Romancero Queer est le premier texte théâtral que Virginie Despentes écrit seule. Elle y retrouve les huit comédiennes et comédiens avec qui elle avait mis en scène WOKE en 2024 au Théâtre du Nord à Lille. La pièce se passe dans les coulisses d’un théâtre où un metteur en scène sexagénaire, blanc vaguement de gauche et hétéro, Michel, s’est mis dans la tête de monter La Maison de Bernarda Alba, de Federico Garcia Lorca en version queer. On ne le verra jamais mais il occupe les conversations car il est tyrannique et semble adorer maltraiter ses acteurs et actrices dont deux sont des anciennes maîtresses. Dans les coulisses, les acteurs échangent sur les humiliations que leur inflige le metteur en scène, s’inquiètent sur la pièce qu’ils répètent et se confient sur leur vie et leurs émotions.
Virginie Despentes a choisi de nous parler de théâtre, des acteurs, de ce qui se passe dans leur tête quand ils répètent. Mais elle n’oublie pas ses thèmes de prédilection : la condamnation du patriarcat et du capitalisme. Sans longs discours elle frappe fort, elle dynamite les clichés sociaux sur le genre et sur l’amour, elle dénonce la pédophilie dans le cinéma. Ses remarques font mouche sur le sort d’un homosexuel comme Lorca ou sur les prisons où les parloirs sont pleins chez les hommes, leurs femmes les visitent, et vides chez les femmes.
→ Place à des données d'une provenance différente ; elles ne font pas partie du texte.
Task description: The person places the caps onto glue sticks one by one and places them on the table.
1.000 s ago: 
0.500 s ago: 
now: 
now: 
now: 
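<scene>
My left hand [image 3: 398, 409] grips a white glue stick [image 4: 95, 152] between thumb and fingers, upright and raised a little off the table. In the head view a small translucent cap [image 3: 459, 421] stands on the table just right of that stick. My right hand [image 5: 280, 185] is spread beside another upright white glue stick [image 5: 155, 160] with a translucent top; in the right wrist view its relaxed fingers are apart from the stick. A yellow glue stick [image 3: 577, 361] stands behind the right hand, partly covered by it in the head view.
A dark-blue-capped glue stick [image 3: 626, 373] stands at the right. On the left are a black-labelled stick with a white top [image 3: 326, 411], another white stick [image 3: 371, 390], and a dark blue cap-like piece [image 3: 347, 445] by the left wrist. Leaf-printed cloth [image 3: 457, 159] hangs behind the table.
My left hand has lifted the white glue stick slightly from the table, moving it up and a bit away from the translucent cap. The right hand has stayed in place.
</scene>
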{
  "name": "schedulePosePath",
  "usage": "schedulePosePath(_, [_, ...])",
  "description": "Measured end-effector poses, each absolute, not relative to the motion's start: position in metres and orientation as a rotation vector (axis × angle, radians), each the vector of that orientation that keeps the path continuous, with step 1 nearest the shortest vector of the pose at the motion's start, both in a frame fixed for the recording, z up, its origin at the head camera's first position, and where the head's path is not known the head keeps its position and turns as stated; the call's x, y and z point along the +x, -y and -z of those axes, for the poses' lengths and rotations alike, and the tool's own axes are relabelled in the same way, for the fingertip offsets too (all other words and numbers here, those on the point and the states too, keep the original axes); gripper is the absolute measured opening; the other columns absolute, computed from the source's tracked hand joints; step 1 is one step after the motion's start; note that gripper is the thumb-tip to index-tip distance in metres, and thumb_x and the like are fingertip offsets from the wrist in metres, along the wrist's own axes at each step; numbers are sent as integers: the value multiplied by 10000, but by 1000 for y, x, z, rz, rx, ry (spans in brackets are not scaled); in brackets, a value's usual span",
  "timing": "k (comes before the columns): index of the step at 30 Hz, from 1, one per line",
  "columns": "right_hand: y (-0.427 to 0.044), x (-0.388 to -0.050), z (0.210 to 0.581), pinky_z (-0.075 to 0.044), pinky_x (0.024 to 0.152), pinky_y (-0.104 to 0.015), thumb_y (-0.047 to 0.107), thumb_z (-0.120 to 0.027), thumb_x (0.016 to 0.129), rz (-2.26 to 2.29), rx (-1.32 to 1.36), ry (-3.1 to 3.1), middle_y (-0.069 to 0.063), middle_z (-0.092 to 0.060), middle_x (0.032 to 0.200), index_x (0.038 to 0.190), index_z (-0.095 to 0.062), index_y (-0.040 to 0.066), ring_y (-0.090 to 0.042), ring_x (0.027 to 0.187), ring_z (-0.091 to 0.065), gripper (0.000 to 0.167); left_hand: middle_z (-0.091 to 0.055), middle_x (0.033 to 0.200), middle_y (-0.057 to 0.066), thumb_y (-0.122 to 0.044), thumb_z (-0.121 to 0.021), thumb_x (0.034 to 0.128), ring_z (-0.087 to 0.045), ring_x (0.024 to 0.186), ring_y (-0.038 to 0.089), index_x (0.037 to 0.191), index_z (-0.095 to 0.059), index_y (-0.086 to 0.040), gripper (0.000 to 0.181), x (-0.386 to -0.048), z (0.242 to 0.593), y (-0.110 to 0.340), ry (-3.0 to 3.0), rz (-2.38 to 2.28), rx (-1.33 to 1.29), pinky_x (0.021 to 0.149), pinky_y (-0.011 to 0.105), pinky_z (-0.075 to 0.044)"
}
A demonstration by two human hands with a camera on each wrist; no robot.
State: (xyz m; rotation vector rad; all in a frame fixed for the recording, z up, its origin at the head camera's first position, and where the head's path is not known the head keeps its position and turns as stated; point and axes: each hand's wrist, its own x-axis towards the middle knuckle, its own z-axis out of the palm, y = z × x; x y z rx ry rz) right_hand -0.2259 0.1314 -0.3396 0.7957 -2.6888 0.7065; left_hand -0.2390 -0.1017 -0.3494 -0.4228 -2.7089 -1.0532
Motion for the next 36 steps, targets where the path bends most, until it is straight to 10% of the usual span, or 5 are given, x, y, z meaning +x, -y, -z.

Elle dit « J’ai envie de parler de masculinité, de féminisation, d’abus de pouvoir, mais surtout de stratégies de résistance et d’esquives, de déviances et de bienveillance collectives, et de joie de groupe ». Elle dit « ce qui est dangereux c’est le silence ». Et là, un jour c’en est trop des humiliations que Michel inflige à ses actrices et acteurs. L’une d’elles Faïrouz répond à Michel qui la renvoie et c’est la grève !
Dans une scénographie simple, des cubes gris et un rideau de plastique blanc au fond qui tombera à la fin, laissant place à un fond rouge comme la révolte. L’important ce sont les personnages. L’autrice les a créés en pensant à des acteurs, en mélangeant les références, les âges, la couleur de peau, le style. Ils parlent, ils chantent parfois et ces personnages existent vraiment. Vita (Soa de Muse) longue et élégante égérie drag, critique lucide du metteur en scène vieillissant, Gaby (Sasha Andres) qui a fait sept ans de prison pour braquage et s’inquiète d’être un peu vieille pour jouer, Nina (Mascare) qui vient de se faire larguer par sa copine et ne se remet pas de cette trahison, Lou (Clara Ponsot) qui se sait mauvaise actrice mais veut garder les faveurs de Michel qui l’a aimée autrefois, Wanda (Mata Gabin) traumatisée par la violence de son fils qui battait sa femme et qui craignait qu’un jour il ne la tue, André (Amir Baylly) acteur abusé enfant qui s’inquiète de ce que ça veut dire de « jouer un classique dans l’esprit queer » et surtout la magnifique Soraya Garlenq dans le rôle de Faïrouz, la lesbienne militante. Et puis il y l’énigmatique Max (Casey) qui observe, écoute, n’a pas envie d’entendre leurs confidences et semble échapper aux humiliations infligées par Michel. Forcément il n’est pas acteur il est juste le dealer qui l’approvisionne !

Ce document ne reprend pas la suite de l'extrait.